Nach dem phänologischen Kalender zeigt die Blüte des Schwarzen Holunders den Frühsommer an. Ein blühender Holunder ist ein unvergesslicher Anblick. Handtellergroße flache Scheindolden aus unzähligen, winzigen, cremeweißen Blüten mit auffälligen gelben Staubbeuteln leuchten weit und verströmen einen sehr süßlichen Duft. Wer diesen unverwechselbaren Geruch und das damit verbundene sommerliche Lebensgefühl konservieren möchte, bereitet Sirup oder Gelee aus den Blüten. Das alkoholische Modegetränk „Hugo“, in welchem Holunderblütensirup verwendet wird, erfreut sich vielleicht auch deshalb anhaltender Beliebtheit. Im Spätsommer hängen die Dolden, schwer von vielen kleinen, schwarzglänzenden Früchten, nach unten. Diese gehören zu den Steinfrüchten, werden aber gemeinhin als Beeren bezeichnet und sind nicht nur beim Menschen sehr beliebt. Einige heimische Kleinsäuger und um die 60 Vogelarten ernähren sich von Holunderbeeren 3. Wer direkt roh vom Strauch naschen möchte, sollte sich vorsichtig an sein individuelles Maß Verträglichkeit herantasten, da sich andernfalls Übelkeit, Erbrechen und Durchfall einstellen können. Unbedenklich sind die Beeren sobald sie zu Saft oder Marmelade über etwa eine halbe Stunde gekocht wurden 4.

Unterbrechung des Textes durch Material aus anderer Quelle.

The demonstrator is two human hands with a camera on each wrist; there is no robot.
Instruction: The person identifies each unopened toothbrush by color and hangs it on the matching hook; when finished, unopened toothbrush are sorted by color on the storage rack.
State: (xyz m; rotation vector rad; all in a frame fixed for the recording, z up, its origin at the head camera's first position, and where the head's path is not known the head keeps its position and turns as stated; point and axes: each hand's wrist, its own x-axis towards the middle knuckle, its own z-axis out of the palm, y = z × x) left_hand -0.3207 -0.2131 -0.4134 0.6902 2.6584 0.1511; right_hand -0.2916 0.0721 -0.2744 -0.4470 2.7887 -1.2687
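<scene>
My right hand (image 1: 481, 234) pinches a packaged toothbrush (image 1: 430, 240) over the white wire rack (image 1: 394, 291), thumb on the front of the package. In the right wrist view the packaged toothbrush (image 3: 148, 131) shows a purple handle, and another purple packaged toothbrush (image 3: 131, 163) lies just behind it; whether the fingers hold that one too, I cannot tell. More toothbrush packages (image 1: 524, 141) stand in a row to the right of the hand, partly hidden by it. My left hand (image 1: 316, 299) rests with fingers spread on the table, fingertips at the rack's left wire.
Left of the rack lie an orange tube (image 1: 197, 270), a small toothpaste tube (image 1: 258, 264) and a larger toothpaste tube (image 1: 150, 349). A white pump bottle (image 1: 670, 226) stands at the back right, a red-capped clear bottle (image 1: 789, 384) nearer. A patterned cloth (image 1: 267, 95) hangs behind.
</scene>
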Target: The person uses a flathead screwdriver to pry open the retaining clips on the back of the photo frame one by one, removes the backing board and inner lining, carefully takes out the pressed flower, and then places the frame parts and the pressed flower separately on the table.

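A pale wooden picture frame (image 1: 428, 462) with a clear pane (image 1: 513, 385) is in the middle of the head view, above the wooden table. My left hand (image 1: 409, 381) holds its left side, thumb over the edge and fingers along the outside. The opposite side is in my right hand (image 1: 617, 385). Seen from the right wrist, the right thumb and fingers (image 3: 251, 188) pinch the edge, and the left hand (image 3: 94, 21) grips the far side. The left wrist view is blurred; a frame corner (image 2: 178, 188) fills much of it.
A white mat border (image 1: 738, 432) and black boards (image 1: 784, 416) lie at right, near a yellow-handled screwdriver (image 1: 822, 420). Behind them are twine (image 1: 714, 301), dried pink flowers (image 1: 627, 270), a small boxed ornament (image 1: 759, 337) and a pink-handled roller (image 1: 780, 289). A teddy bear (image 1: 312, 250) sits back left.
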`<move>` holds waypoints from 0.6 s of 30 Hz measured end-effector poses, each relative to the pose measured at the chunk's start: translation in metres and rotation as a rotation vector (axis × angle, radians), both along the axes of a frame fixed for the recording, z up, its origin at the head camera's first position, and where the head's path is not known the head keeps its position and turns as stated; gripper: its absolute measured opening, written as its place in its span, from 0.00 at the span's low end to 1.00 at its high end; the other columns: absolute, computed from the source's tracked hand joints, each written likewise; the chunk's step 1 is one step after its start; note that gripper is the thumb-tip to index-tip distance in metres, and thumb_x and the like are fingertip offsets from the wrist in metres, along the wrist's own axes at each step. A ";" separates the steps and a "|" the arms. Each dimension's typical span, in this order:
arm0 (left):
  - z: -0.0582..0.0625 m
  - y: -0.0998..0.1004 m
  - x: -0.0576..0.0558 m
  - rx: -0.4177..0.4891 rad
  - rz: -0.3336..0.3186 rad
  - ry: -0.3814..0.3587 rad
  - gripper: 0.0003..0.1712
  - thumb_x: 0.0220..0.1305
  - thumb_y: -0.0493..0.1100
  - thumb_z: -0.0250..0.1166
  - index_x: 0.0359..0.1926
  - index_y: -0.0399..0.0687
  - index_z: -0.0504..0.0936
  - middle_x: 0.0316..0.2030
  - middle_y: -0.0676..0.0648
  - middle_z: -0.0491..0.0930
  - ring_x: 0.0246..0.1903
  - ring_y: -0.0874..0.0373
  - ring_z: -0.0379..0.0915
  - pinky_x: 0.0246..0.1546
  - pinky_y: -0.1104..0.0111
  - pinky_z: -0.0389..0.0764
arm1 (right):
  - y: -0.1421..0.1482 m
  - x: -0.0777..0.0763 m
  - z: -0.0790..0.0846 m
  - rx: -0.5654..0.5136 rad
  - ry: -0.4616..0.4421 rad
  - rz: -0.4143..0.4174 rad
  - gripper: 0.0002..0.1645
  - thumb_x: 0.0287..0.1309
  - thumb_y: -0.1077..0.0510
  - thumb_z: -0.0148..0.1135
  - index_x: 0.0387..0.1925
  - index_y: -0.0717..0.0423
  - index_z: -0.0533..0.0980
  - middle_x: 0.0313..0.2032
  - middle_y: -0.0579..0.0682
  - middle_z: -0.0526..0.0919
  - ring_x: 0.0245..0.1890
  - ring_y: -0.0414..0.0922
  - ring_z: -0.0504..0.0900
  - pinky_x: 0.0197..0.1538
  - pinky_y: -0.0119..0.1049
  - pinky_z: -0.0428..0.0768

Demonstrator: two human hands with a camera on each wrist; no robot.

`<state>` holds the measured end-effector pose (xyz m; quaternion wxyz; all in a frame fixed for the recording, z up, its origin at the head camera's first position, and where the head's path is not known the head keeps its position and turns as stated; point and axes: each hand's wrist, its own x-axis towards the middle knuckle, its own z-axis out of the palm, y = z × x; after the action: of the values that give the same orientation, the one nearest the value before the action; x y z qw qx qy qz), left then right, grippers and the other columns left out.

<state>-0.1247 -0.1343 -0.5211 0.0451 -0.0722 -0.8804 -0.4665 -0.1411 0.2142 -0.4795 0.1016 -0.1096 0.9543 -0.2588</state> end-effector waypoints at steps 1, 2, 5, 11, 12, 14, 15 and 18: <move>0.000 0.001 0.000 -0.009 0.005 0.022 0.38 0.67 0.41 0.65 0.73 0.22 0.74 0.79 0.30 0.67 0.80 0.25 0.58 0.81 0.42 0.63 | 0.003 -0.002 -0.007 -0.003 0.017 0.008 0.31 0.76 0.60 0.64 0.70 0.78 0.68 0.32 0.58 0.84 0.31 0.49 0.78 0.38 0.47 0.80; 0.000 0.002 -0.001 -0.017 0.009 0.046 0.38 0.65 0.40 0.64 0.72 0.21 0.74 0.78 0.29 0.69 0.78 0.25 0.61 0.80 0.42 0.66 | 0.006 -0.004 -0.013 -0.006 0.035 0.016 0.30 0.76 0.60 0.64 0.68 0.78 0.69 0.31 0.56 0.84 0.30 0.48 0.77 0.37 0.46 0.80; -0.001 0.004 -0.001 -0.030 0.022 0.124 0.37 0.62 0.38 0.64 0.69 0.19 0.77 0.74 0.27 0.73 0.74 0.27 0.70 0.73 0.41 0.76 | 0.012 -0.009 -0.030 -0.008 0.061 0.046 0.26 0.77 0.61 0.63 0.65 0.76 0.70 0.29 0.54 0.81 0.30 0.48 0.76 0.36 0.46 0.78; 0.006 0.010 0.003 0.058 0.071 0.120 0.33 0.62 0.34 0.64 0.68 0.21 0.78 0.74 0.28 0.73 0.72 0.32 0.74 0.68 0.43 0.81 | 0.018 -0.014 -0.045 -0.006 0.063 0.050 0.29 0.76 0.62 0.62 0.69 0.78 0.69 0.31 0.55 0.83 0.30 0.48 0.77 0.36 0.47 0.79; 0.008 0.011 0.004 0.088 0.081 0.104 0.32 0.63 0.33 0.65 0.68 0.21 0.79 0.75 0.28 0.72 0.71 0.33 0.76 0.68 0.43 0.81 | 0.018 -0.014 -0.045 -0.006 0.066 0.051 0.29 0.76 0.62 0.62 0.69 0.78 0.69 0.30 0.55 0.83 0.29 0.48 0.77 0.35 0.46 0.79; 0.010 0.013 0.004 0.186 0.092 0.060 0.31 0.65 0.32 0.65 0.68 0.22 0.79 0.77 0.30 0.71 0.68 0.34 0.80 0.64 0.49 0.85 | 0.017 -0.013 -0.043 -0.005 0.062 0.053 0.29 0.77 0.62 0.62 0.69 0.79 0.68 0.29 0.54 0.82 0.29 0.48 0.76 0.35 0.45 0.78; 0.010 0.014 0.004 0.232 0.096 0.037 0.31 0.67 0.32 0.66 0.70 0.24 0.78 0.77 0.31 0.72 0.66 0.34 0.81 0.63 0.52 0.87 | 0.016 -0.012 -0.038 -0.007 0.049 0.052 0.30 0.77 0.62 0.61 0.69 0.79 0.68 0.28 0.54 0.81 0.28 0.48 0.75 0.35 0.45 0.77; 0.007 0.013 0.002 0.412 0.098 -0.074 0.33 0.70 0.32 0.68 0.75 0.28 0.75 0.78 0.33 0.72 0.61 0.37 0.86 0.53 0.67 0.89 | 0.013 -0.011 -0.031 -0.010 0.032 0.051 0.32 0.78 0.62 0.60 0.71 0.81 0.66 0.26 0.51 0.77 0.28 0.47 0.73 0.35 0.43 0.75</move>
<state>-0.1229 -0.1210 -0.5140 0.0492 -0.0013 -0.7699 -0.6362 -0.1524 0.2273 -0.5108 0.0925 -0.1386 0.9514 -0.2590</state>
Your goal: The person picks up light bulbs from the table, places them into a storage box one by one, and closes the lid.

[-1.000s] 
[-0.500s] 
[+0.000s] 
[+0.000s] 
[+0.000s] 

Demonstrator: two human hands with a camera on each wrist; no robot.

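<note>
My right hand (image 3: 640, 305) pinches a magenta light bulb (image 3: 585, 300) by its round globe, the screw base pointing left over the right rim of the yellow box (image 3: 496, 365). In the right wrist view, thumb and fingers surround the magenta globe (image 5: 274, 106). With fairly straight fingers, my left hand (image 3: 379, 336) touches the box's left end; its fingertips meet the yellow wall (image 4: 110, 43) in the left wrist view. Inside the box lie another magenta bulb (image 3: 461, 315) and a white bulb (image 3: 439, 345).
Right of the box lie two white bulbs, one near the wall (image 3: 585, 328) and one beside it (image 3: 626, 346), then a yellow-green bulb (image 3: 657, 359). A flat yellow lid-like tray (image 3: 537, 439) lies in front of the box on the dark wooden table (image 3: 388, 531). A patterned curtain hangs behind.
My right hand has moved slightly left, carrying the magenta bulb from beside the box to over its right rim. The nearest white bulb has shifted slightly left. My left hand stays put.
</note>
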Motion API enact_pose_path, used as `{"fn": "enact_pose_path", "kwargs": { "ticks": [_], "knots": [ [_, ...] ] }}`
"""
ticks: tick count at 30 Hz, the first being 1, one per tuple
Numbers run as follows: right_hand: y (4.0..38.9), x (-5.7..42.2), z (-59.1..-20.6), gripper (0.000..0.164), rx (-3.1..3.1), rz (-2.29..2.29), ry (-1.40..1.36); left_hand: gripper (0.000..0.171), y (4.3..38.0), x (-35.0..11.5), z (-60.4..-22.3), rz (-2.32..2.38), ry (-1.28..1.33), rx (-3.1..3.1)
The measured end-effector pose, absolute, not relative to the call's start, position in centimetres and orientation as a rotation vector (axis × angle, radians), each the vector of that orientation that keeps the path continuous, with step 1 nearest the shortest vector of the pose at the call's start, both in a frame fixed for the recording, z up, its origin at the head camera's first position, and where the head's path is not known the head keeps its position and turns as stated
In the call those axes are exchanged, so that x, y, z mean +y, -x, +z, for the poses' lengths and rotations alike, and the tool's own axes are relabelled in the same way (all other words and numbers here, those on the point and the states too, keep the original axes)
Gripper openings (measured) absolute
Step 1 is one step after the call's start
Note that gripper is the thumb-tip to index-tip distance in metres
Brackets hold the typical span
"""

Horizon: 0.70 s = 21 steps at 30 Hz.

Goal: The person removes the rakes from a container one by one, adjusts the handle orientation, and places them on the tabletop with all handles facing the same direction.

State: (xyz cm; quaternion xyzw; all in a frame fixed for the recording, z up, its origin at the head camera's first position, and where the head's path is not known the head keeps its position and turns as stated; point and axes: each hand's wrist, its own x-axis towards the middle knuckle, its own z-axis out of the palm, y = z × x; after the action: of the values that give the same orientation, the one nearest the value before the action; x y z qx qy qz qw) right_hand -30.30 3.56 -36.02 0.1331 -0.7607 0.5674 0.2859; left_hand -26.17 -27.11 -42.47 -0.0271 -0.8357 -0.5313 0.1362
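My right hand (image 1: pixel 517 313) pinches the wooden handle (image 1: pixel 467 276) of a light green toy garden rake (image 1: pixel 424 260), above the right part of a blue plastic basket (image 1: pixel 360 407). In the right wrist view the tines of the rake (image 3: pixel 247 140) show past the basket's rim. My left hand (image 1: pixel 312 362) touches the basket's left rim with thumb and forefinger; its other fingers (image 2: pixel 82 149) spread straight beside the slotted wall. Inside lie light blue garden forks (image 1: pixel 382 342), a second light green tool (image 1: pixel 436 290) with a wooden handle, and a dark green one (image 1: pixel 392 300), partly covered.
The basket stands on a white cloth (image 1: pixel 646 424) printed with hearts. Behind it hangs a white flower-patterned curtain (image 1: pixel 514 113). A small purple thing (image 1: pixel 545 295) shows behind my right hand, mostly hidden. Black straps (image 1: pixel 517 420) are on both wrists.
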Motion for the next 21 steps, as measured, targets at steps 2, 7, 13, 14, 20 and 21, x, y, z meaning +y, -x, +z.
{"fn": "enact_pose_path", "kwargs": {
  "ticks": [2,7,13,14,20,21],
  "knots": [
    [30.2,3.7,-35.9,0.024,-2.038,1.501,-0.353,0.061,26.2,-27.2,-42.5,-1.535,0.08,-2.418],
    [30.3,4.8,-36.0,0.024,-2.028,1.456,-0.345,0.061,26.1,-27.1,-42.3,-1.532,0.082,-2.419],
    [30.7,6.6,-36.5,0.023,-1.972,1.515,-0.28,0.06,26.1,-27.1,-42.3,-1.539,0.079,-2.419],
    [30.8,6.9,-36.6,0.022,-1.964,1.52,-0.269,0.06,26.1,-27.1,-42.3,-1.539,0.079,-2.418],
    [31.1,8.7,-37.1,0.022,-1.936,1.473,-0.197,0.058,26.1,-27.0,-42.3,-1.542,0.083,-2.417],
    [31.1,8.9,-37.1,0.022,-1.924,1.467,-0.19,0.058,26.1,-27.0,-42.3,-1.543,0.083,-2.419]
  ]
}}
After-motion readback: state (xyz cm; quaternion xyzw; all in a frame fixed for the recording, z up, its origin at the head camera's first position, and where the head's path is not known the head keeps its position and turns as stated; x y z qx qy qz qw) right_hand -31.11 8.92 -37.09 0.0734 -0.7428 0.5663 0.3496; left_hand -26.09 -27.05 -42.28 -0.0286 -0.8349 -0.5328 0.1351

Inhaltsstoffe und Anwendung
Ganz nebenbei unterstützt der Genießer mit der „Heilpflanze des Jahres 2024“ sein Wohlergehen. „Ein kostenloses Superfood, das mit kleinem Aufwand vor der eigenen Tür beschafft werden kann“ heißt es aus der Jury, welche für den gemeinnützigen Verein NHV Theophrastus seit 2003 einen Jahressieger der Heilpflanzen kürt. Dass Bahndämme oder Ränder befahrener Straßen und konventionell bewirtschafteter Äcker keine geeigneten Sammelstellen seien, wird ausdrücklich noch hinzugefügt. Ob selbst geerntet oder als Saft gekauft – Holunderbeeren strotzen regelrecht vor gesundheitsunterstützenden Inhaltsstoffen. Dazu gehören zahlreiche Vitamine und Mineralstoffe wie Magnesium, Kalium, Phosphor und Eisen in Abhängigkeit vom Standort der Pflanze. Flavonoid- und Anthocyanglykoside, Aminosäuren, Phenolsäuren, Triterpene, Schleim- und Gerbstoffe sind ebenfalls darin eingeschlossen. Dieses vielgestaltige Zusammenspiel sekundärer Pflanzenstoffe ist die Ursache der antiviralen, antioxidativen und immunstärkenden Eigenschaften des Holunders. Wer also beginnend mit der Erntezeit regelmäßig den Saft oder eine Suppe aus den Früchten zu sich nimmt, stärkt seine körpereigene Abwehr vorbeugend und kommt entspannter durch Herbst und Winter. Holunderbeeren haben außerdem eine leicht abführende und schmerzlindernde Wirkung.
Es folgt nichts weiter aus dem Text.